Makeshifts last the longest.

Replies are listed 'Best First'.
Re: (OT) Fighting spam (use a layered defense)
by grinder (Bishop) on Nov 16, 2003 at 13:58 UTC

    RMX, like DSP (Designated Sender Protocol) won't work. Some smarter people than I have already commented on the issue.

    Let me add my own observations. RMX and DSP require everyone to participate for it to work. If some people don't bother to implement it, and you wish to receive mail from them, then you have to special-case them. That takes effort. It doesn't work for me, now.

    Given the current state of affairs, with the pitiful levels of adherence of the current recommendations, it is illusory to believe that people would implement the new recommendations correctly.

    Today, I see people running SMTP servers with incorrect or absent reverse DNS records (PTRs). I see people with MX records that point to CNAMEs, or worse, numeric IP addresses.

    I see people connecting to my servers with my IP address, or my domain name, in their HELO string. I see hotmail servers connecting to me with "HELO hotmail.com", rather than giving the FQDN of the machine. Which makes it harder to stop forged hotmail.com messages. If everyone respected the current RFCs (and reading the recommendations as s/should/must/g ) things would already be a whole lot better. Until then, there's not much point adding one more damned thing to go wrong into the picture.

    I also see people connecting to me with "HELO yahoo.com" or "HELO compuserve.com". And no legitimate SMTP server from these domains announce themselves that way. So I can block them, and reject their e-mail, right up front, before I see their data.

    I block 90% of the incoming spew merely by running simple correlation checks against the envelope (the HELO, the MAIL FROM and the RCPT TO). I delete a bit more by examining the subject line. Send me a message with a subject of "Hi" and you'll get a bounce "only spammers say 'hi'". A message with 10 or more consecutive spaces is also grounds for rejection. I refuse connections from ADSL/cable dialups and similar residential addresses.

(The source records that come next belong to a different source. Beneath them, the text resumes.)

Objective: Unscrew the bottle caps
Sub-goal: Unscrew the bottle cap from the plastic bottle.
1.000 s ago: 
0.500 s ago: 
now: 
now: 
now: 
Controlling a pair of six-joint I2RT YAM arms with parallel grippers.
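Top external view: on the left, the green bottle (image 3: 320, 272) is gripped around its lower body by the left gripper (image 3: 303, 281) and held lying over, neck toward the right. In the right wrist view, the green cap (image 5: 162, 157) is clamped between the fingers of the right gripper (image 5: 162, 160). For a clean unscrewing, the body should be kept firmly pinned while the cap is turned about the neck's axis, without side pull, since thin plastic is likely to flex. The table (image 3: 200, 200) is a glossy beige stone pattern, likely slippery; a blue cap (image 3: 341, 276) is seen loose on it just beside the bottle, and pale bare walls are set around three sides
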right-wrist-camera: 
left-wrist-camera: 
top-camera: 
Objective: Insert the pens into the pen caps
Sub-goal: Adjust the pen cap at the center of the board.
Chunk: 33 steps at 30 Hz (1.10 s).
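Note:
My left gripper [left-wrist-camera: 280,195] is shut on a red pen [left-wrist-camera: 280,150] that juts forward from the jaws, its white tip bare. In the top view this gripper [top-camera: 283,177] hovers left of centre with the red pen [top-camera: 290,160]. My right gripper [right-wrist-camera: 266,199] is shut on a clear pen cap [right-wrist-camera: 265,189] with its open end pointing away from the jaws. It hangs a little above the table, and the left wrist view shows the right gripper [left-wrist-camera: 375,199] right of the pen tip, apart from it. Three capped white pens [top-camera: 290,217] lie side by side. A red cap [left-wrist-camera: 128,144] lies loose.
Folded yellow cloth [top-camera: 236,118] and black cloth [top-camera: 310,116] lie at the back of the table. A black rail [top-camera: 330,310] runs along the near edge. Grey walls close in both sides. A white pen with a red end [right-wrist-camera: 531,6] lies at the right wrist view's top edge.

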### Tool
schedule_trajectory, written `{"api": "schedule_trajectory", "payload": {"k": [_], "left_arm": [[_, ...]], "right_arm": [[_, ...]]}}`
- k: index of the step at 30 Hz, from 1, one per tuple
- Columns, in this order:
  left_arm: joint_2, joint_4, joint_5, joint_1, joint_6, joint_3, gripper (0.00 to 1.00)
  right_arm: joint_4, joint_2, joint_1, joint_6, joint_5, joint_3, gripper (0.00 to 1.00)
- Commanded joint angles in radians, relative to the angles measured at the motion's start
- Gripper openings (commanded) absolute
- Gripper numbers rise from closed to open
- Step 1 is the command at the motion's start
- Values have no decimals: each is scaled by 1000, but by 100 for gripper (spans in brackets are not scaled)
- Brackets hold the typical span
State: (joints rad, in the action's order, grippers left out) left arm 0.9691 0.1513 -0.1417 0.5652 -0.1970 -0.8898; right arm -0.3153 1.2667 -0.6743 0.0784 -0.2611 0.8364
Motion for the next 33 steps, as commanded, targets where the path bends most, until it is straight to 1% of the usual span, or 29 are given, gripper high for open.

    With that in place, a trickle of spam still comes through. That can be caught with content-filtering. While the spam in Andy Lester's example fools Bayesian scoring, it won't fool Markov chain analysis. The odds of find the word stream "fixed for rough pencil final happy" in a legitimate message are as close to zero as there is precision in current hardware floating point implementations. (And you are of course not subjected your usual group of servers you exchange messages with to these rules, are you? If a friend wants to joke with me about how I should enlarge my penis, I want to hear about it).

    Adaptive blacklists, like Vipul's Razor, and greylisting are other techniques worth investigating. I don't really care to win the spam battle, I just want to make it not worth a spammer's time to try and send me their spew. If enough people do that, it will be enough.

      Noone is interested in the battle with spam.. we all just want a clean inbox. :)

      I agree with most of your points, and I know the weakness of requiring everyone to participate for RMX based defense to work. Still, if it was relied on strictly enough by a significant enough portion of the internet, the pressure to get your RMX RR right or perish would be significant. Even if only the large mail hubs (Hotmail, Yahoo and the many other freemailers) which are frequently used as forged senders implemented this (on both directions, their own RMX RR as well as requiring them from senders) that would be a step forward.

      A problem in general is that non-adherence to protocols is not currently punished (enough); which means neither spammers nor half the population of the internet make any effort to adhere. However, even if adherence were enforced, it still wouldn't be that hard to forge a sender address - which is where RMX comes in.

      Makeshifts last the longest.

        we all just want a clean inbox

        Ah, but we also want to retain the ability to receive legit mail from anyone, even people we've never got mail from before. (I have content on my personal website about puppetry, and about constructing puppet stages. I receive email from arbitrary people who found it in a web search, and wanted additional info about a particular facet of it, on a semi-regular basis. I don't want to make these people jump through extra hoops (web-based "mail" forms and similar) to contact me. Also I maintain a usenet FAQ (though I get fewer questions about that since it's an obscure one). Also, it seems wrong to penalize legitimate people who want to contact me, because of the abuses of a few utter losers.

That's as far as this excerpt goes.